While the song is instrumental, it has been speculated that the song ties to The Dark Side of the Moon concept by concerning the lack of choice one has in the human society, while being alluded to thinking that he does. It is also speculated that the song is about the fear of making choices. The origin of the title is unclear. One possible origin of the title comes from an answer frequently given by a studio technician to questions put to him: "You can have it any colour you like", which was a reference to Henry Ford's apocryphal description of the Model T: "You can have it any color you like, as long as it's black." (Ford said something very like this in his autobiography.[4] Although the Model T was in fact produced in other colours, those that were had all been produced before the introduction of moving conveyor belts sped up production. After that point, black paint was used for all Model Ts, since it was faster drying.)
Roger Waters may have settled this question, in an interview with musicologist and author Phil Rose, for Rose's collection of analytical essays, Which One's Pink?:
"In Cambridge where I lived, people would come from London in a van - a truck - open the back and stand on the tailboard of the truck, and the truck's full of stuff that they're trying to sell. And they have a very quick and slick patter, and they're selling things like crockery, china, sets of knives and forks. All kinds of different things, and they sell it very cheap with a patter. They tell you what it is, and they say 'It's ten plates, lady, and it's this, that, and the other, and eight cups and saucers, and for the lot I'm asking NOT ten pounds, NOT five pounds, NOT three pounds . . . fifty bob to you!', and they get rid of this stuff like this. If they had sets of china, and they were all the same colour, they would say, 'You can 'ave 'em, ten bob to you, love. Any colour you like, they're all blue.' And that was just part of that patter. So, metaphorically, 'Any Colour You Like' is interesting, in that sense, because it denotes offering a choice where there is none. And it's also interesting that in the phrase, 'Any colour you like, they're all blue', I don't know why, but in my mind it's always 'they're all blue', which, if you think about it, relates very much to the light and dark, sun and moon, good and evil. You make your choice but it's always blue."[5]

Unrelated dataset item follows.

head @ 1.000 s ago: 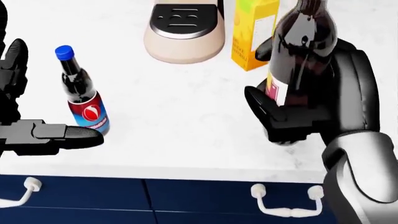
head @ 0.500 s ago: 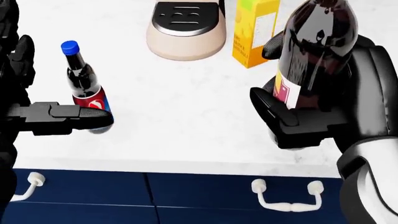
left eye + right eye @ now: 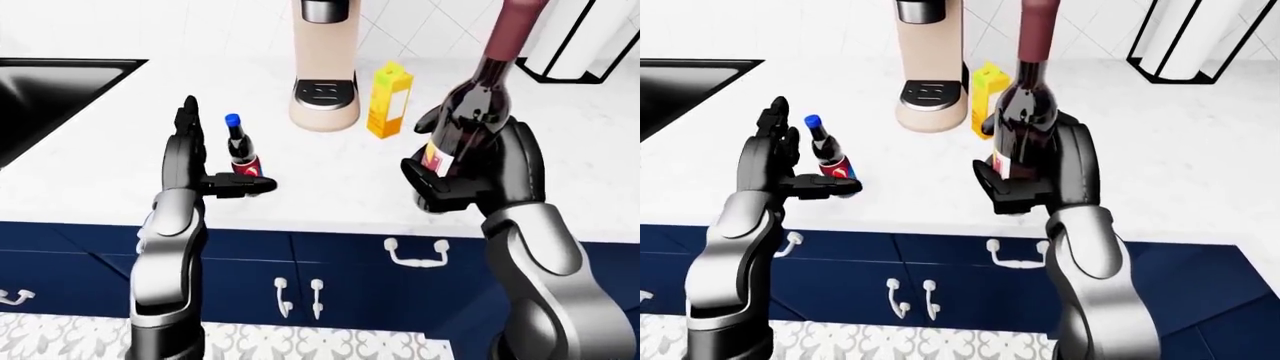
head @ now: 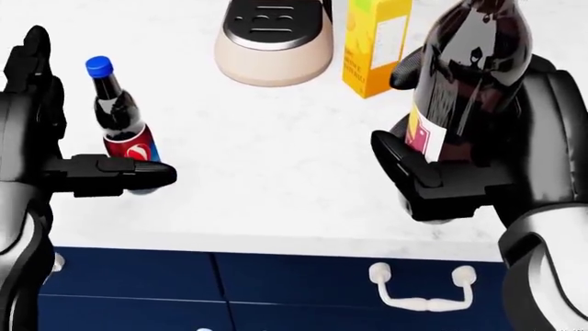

On earlier Pink Floyd bootlegged versions of the song, there was no keyboard solo, and the song served as a long jam piece called "Scat Section" or "Scat". Gilmour frequently sang along with his guitar solo and the band's female backing singers would sometimes come up on stage and sing as well.
In 1975, it was often extended, sometimes up to nearly fifteen minutes. Gilmour and the backing singers often sung along with it.
In 1994, it was considerably modified, to be more keyboard-heavy, though not extended, as in all earlier performances.
In 2006, 2007 and 2008, Roger Waters performed it on his The Dark Side of the Moon Live tour.